## PROBLEM DETAILS
Out of the entries that follow, copy each line containing "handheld".

## INFORMATION

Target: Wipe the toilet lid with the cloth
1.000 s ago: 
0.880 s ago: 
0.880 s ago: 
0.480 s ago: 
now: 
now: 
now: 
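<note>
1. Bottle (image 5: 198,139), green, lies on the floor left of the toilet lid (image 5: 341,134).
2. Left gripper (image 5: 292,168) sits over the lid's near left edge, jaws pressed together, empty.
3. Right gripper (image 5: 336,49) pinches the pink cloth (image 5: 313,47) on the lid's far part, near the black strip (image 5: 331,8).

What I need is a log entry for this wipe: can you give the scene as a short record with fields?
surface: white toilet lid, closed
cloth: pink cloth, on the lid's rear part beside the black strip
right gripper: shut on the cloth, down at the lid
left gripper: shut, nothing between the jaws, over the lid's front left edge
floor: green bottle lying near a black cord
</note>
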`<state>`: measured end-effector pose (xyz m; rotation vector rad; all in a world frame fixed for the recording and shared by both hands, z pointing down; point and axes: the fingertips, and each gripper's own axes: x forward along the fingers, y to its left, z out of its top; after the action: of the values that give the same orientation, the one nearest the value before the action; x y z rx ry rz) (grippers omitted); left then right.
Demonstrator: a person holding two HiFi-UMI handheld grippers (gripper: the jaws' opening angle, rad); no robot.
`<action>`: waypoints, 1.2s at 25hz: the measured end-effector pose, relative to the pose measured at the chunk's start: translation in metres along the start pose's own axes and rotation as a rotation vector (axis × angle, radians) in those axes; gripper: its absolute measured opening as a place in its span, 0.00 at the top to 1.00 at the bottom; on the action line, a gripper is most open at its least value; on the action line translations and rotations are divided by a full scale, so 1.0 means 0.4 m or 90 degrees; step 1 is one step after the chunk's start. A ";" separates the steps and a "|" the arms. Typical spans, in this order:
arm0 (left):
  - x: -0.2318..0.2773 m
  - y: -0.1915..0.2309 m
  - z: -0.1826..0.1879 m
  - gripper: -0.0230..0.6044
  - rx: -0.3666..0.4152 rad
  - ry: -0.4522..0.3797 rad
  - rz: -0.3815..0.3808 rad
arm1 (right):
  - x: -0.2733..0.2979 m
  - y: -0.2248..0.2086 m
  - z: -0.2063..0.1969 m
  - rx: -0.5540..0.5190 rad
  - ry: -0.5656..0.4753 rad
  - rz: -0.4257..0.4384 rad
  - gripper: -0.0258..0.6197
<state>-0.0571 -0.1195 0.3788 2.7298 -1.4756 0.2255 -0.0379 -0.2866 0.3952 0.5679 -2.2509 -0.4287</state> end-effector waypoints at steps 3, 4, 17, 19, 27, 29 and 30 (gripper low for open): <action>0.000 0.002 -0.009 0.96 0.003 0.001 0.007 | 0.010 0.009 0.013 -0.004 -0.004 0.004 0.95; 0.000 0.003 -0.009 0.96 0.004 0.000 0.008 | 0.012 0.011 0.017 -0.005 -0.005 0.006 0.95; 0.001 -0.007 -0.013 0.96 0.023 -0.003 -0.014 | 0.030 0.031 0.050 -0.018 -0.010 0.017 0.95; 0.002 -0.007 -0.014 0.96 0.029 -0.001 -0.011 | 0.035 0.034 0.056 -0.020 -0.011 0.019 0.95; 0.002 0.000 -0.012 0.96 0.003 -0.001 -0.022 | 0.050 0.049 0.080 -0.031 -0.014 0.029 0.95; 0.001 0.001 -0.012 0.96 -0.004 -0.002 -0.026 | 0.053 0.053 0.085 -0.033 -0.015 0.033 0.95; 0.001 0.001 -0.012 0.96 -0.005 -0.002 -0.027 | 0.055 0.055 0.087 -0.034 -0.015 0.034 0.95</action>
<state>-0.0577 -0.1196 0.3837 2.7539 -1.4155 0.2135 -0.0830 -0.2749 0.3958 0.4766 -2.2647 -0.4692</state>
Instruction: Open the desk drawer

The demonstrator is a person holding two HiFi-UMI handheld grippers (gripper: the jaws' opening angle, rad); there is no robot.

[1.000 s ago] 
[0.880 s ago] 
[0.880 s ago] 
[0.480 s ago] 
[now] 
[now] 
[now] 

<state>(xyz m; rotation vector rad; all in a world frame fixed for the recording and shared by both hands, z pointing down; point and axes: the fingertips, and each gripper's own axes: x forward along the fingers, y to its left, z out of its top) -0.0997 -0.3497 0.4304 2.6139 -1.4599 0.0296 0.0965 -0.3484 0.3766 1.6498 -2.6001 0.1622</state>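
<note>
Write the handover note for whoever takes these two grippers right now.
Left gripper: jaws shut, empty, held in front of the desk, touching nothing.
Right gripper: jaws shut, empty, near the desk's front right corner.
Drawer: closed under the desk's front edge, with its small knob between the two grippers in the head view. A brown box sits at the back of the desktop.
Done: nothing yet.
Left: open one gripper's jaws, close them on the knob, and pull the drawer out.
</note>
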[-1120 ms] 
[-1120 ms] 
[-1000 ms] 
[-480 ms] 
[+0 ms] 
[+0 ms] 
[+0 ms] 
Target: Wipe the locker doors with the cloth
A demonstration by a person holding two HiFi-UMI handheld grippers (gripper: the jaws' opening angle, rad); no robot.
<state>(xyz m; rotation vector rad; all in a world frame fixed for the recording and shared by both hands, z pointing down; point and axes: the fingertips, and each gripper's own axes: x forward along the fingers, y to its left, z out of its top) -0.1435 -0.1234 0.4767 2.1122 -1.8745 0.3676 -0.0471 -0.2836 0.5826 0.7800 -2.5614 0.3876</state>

## OUTPUT OF THE EXERCISE
Demonstrator: a person holding two HiFi-UMI handheld grippers (gripper: the jaws' opening angle, rad); no robot.
The demonstrator is a person holding two HiFi-UMI handheld grippers (gripper: the jaws' opening angle, rad); there is no robot.
A demonstration by a person holding two HiFi-UMI handheld grippers (gripper: the jaws' opening angle, rad); no robot.

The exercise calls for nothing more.